Expert

Rappelons ce que nous avons écrit en exergue dans la première fiche :

“Du latin “EXPERTUS” éprouvé, qui a fait ses preuves (TACITE) “EXPERTISSIMUS” (SUETONE).

En droit : “personne choisie pour ses connaissances techniques et chargée de faire, en vue d'une solution judiciaire, des constatations, des examens, des appréciations de fait.”

Les experts judiciaires sont inscrits sur des listes établies par les Cours d'Appel. Certains, de réputation nationale, sont agréés par la Cour de Cassation. Enfin, les tribunaux administratifs ont leur propre liste. L'expertise n'est pas un métier mais une fonction.

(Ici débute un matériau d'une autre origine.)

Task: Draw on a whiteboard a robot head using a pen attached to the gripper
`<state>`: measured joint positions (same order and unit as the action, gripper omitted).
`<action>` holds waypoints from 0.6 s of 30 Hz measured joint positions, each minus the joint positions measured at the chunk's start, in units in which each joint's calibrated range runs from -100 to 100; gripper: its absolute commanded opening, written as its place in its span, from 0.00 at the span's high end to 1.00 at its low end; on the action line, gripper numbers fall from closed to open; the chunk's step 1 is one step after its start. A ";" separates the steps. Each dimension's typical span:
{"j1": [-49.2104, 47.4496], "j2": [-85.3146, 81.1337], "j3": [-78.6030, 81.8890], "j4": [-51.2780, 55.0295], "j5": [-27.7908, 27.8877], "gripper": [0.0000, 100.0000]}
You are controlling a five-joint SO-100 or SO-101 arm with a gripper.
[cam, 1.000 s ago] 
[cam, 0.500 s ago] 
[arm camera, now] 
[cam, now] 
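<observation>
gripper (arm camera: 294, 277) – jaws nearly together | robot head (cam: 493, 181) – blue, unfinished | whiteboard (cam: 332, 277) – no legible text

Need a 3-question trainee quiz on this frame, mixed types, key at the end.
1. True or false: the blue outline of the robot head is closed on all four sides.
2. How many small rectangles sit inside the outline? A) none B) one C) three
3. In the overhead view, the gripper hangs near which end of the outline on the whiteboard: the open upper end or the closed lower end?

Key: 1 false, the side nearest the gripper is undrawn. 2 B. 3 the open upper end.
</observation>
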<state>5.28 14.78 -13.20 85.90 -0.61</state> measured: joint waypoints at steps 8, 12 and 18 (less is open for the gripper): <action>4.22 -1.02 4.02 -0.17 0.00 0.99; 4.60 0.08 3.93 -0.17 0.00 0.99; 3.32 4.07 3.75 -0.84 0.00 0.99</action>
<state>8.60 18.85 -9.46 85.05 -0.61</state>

Mais l’auteur de la présente fiche doit s’incliner devant l’avis d'un Maître de la Langue française, publié en 1997 dans le FIGARO :

Le bon français

Expérience-Expertise

Le premier qui, prenant un mot pour un autre, écrivit expertise au lieu d’expérience, pour parler des connaissances spécialisées ou de la compétence de quelqu’un, celui-là a fait tristement école. Cette sorte de bévue se répand dans le langage comme le chiendent dans les champs.

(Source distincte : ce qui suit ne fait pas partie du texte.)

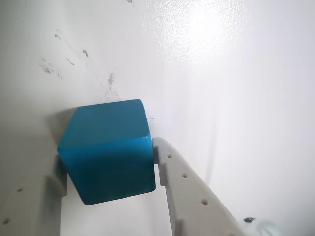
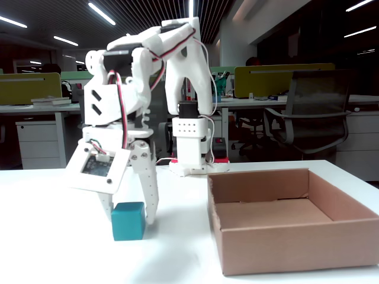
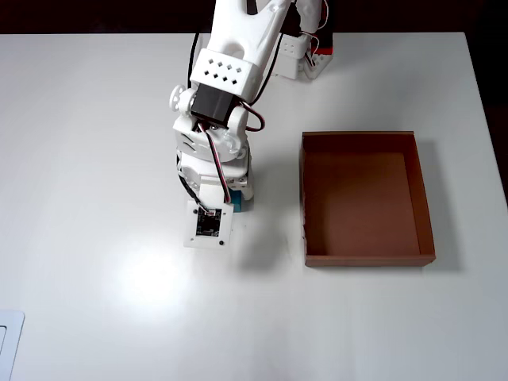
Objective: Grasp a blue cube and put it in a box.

On rencontre de plus en plus, dans les travaux des étudiants et même des maîtres de l’université, dans les articles des journalistes, et dans la bouche des commentateurs del’audiovisuel, ce terme d'expertise employé à contresens comme si c'était là une élégance.

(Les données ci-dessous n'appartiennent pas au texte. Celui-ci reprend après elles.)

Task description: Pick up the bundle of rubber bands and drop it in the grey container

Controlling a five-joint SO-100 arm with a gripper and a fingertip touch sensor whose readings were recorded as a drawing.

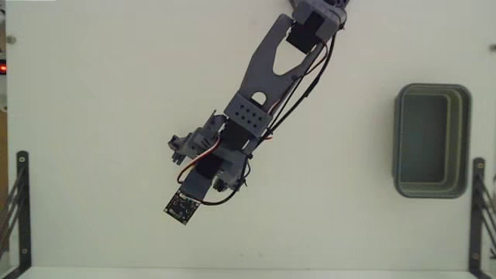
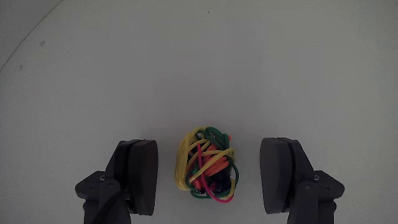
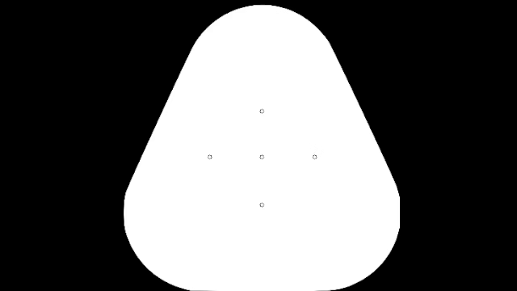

PAR MAURICE DRUON, de l’Académie Française.

Il y a dans le Dictionnaire une colonne et demie de définitions du mot expérience dans toutes les acceptions qu’il peut recevoir, et d'abord : Le fait d'acquérir, d'étendre ou d'enrichir une connaissance, un savoir, un savoir-faire par l'usage et la pratique.

La définition d'expertise, terme d'origine juridique, tient en seize lignes et n'admet que deux sens :

1. Procédure qui consiste à requérir l'avis d'un ou plusieurs experts.

2. Examen, estimation par un expert, à l'occasion d'un accident, d'un litige.

On ne dira donc pas «Sa grande expertise en pédagogie», mais «Sa grande expérience de la pédagogie».

L'Académie a d’ailleurs pris soin (Dictionnaire 9e édition - Documents administratifs du Journal officiel - 20 octobre 1993. Éternel à Exploit) d'introduire cette remarque normative :

«Est à bannir : Expertise, employé absolument dans le sens de compétence, savoir-faire, qualité d'une personne experte.

Avons-nous été assez clairs?


PETITE NOTICE SUCCINCTE D'UTILISATION DE L'EXPERT JUDICIAIRE (ARCHITECTE)A L'USAGE DES AVOCATS


Félicitations ! Vous venez “d'hériter” d'un Expert Judiciaire par décision du Tribunal. Afin qu'il vous donne satisfaction pendant de longues années (durée moyenne d'une expertise ordinaire), nous vous invitons à prendre connaissance de la présente note, destinée à vous en faciliter le maniement.

L'Expert se présente généralement comme un humanoïde déjà d'un certain âge, les tempes au mieux grisonnantes, il pourra vous sembler avoir beaucoup servi : ce peut être un gage “d'expérience” plutôt rassurant. Le reste de son apparence physique ne le distingue guère de ses congénères de la race humaine, à part quelques appendices supplémentaires apparaissant lors des réunions tels que : humitest, couteau suisse, appareil photo, jumelles, qui font partie quasi intégrante de sa personnalité à ces moments là.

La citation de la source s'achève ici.